I’ve always loved rain. This is a good thing, considering where I live. I love how rain makes the world smell, abundant with earth and verdant, living things. I love the privacy it cloaks you in, people passing by shrouded in hoods, hidden under wide-brimmed umbrellas. Everyone in their own private world. The introvert in me finds it peaceful. I used to go for walks in the rain when I was a teenager. A heavy rain would see me donning my army surplus jacket and my grandfather’s old army hat, and I’d wander through the ravine that snaked by the end of our road. I was so often alone at those times, listening to the crunch of gravel underfoot and the pattering of rain on the canopy of leaves above me. My thoughts could wander in the privacy the rain afforded me. It felt like I was the only person in the world, exploring the woods and streams. Sometimes I’d just go out into the backyard under a giant umbrella and crouch down, the edge of the umbrella almost touching the earth. I’d just stay there, listening to the sound of the rain. I think it is one of the most relaxing sounds in the world to me.
Summer rain has its own special place in my heart. As much as I love being in the woods and trees as it rains, there is something intoxicating about the smell of rain as it hits the hot summer streets, rising off concrete to fill the air. Ahh, beautiful petrichor…..(aaaand I just got side-tracked for 45 mins googling about petrichor-scented perfumes. Okay, back on track…) A city feels transformed to me in those moments. Peaceful, clean, a place I want to linger. I think that is one reason South East Asia fits with me so well – a monsoon rain drenching me in the heat of the day; warm, humidity wrapping my body as darkness falls; thunderstorms and ozone in the air. Bliss.

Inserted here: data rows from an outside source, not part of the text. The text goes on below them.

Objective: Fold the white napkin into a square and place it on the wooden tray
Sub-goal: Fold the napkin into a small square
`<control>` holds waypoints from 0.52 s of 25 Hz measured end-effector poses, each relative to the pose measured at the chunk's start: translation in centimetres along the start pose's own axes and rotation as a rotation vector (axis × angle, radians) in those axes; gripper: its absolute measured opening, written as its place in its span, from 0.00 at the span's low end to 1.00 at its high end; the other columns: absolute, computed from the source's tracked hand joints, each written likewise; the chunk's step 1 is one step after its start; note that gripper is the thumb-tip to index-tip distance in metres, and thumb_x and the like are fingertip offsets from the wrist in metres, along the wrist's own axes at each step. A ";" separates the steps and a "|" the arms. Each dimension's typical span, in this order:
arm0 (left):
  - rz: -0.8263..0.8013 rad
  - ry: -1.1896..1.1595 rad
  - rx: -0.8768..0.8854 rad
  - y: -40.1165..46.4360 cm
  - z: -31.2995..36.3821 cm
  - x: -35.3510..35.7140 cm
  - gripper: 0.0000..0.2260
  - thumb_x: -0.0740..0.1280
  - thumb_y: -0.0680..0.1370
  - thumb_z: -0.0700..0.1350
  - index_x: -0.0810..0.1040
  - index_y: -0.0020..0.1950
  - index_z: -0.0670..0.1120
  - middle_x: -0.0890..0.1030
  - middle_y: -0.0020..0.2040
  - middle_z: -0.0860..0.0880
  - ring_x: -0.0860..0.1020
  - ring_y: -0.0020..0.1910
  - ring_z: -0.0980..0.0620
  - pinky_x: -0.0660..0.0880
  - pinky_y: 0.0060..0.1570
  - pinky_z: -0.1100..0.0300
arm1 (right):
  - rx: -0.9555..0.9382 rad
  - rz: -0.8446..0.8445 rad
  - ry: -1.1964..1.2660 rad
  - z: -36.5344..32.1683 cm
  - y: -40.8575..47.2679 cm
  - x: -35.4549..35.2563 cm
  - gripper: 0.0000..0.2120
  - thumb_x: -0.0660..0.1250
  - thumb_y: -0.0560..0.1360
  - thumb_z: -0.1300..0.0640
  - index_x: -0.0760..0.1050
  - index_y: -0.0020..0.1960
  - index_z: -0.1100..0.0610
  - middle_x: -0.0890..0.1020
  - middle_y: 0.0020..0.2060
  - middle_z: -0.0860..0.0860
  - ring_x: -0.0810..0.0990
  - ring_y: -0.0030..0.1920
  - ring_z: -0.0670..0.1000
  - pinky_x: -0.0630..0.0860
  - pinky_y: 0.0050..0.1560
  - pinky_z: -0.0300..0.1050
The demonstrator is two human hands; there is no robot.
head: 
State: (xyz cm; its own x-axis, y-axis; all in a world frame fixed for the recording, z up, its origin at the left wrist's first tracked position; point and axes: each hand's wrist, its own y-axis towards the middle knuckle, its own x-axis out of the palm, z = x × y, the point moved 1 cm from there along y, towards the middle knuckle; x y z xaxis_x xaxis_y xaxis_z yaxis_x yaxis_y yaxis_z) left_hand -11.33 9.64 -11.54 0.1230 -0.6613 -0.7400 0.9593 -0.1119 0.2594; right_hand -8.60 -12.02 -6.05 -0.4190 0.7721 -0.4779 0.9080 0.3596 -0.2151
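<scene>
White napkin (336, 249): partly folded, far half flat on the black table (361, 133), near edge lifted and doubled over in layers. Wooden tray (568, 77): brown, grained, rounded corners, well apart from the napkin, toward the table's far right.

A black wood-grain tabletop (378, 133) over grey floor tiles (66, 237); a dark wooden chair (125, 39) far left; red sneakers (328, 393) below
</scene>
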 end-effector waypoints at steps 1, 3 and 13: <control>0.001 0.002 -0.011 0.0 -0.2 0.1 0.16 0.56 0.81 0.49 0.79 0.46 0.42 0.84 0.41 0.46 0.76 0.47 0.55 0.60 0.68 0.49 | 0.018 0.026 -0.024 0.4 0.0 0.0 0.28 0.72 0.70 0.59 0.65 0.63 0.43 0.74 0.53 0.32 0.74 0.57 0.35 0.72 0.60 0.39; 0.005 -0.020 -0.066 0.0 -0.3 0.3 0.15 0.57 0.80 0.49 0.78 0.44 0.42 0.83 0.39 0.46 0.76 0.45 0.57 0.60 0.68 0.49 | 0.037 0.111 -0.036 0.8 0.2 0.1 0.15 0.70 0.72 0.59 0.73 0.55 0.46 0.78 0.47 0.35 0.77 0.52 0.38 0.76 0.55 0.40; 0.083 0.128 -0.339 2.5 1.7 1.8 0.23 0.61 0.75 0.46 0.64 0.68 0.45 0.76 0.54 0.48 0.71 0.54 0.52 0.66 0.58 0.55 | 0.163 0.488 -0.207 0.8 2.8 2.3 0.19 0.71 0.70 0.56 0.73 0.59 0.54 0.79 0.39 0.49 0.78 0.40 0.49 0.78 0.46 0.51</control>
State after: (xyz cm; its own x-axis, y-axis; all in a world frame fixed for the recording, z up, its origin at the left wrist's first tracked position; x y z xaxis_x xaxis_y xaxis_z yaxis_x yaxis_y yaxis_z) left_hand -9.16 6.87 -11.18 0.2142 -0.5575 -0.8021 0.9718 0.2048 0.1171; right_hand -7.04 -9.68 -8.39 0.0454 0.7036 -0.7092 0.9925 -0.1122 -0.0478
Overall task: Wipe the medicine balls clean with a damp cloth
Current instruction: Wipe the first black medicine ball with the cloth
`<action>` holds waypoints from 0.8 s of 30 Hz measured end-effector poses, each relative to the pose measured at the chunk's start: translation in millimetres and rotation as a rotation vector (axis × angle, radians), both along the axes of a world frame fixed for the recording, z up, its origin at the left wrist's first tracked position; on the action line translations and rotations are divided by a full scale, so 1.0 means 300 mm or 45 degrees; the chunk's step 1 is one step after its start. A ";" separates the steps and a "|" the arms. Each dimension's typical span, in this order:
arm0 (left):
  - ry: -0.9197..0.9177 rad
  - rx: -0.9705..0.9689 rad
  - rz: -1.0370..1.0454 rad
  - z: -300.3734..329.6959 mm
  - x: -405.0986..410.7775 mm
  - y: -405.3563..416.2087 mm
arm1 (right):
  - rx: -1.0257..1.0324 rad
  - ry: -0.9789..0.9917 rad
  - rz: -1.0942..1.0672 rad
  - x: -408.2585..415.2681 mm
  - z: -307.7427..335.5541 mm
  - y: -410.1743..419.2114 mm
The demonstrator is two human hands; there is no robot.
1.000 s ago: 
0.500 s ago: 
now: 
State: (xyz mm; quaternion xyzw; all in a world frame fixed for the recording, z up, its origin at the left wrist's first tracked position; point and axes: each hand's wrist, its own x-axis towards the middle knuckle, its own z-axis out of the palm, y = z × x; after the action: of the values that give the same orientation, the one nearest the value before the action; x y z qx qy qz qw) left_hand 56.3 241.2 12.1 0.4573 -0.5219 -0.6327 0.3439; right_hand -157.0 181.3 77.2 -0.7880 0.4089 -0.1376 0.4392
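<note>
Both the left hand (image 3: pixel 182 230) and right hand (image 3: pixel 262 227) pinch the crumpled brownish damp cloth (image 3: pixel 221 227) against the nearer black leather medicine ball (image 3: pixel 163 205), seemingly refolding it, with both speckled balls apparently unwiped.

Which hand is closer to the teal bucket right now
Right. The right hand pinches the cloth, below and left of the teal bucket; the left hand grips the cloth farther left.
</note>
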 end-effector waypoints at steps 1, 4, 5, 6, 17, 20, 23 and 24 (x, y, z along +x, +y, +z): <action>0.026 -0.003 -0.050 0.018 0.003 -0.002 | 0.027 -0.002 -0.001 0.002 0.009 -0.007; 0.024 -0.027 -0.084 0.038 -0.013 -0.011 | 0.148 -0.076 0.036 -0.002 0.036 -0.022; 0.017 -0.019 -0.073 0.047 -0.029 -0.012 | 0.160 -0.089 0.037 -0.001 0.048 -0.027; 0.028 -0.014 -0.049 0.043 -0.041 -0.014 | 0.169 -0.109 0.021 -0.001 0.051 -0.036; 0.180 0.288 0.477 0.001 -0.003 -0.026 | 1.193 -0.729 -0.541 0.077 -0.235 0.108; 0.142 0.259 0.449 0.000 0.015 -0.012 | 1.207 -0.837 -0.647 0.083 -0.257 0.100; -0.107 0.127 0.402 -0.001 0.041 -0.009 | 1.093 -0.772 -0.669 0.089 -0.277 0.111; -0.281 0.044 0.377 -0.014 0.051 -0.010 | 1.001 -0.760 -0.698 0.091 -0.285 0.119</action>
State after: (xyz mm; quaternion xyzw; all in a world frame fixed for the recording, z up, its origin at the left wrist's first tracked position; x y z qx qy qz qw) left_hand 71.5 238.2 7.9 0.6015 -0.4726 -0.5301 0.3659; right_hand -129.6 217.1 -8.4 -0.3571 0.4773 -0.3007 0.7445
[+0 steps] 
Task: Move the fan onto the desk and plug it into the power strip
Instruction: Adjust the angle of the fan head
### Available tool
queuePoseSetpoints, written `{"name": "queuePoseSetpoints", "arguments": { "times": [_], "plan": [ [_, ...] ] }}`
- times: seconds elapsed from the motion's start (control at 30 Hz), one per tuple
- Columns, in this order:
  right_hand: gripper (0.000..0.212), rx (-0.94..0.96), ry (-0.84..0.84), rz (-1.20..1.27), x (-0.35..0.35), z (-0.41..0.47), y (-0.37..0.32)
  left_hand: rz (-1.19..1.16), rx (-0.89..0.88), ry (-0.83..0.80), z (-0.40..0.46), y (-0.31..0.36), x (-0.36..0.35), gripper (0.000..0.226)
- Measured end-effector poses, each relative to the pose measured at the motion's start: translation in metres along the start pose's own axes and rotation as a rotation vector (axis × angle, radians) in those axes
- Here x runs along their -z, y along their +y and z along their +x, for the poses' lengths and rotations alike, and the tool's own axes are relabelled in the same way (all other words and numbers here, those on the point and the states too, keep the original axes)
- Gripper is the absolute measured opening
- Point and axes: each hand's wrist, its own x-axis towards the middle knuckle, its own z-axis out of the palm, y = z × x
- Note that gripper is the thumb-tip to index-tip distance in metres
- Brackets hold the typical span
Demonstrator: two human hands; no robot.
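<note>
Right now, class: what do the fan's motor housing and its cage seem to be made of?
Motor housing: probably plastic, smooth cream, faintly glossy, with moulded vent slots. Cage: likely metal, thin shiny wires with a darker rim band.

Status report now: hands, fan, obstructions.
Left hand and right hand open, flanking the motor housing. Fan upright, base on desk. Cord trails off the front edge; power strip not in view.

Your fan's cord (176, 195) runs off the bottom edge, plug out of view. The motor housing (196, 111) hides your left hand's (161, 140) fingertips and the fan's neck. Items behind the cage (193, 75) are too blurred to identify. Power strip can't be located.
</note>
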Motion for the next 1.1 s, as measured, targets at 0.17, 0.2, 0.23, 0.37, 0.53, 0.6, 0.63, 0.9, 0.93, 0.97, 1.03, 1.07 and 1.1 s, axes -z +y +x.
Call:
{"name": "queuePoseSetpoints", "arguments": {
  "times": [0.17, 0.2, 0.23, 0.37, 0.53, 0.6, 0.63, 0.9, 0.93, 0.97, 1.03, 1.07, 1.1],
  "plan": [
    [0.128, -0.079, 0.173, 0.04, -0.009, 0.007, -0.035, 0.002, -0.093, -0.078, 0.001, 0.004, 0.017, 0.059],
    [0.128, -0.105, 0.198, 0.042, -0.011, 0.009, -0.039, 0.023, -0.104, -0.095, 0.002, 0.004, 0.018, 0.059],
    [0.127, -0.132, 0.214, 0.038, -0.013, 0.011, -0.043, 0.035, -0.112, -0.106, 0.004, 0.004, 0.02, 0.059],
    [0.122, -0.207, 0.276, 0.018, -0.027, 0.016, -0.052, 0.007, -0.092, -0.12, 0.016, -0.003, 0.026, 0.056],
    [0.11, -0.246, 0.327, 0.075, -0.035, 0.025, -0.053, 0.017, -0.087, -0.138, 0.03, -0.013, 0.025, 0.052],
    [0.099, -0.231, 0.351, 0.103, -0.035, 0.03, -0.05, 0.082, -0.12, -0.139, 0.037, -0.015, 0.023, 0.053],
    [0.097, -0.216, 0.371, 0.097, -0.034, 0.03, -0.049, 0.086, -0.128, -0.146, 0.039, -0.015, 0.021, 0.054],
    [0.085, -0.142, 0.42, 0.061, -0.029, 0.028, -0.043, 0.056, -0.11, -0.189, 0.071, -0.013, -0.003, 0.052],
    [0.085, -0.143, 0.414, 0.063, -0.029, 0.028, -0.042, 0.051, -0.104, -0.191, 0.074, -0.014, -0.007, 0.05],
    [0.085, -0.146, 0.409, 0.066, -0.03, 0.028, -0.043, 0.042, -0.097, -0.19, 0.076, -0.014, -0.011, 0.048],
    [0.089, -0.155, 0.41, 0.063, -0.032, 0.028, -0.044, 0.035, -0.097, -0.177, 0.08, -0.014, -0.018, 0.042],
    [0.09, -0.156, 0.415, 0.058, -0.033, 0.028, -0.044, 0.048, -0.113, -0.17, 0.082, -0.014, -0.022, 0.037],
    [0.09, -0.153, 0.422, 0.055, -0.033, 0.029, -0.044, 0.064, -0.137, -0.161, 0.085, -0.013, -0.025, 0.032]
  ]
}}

I felt a faint echo of it this evening as I walked home from the shop. Dusk was settling and the mild air was full of the smell of rain that has been falling for the last two days, misty droplets blown into my face by the wind. I live far from the most beautiful part of the city – it is urban and commercial and a little run-down. But I breathed the smell of the air in deeply as the darkening sky muted the colours around me, imparting a soft stillness, and it was beautiful. Full of promise.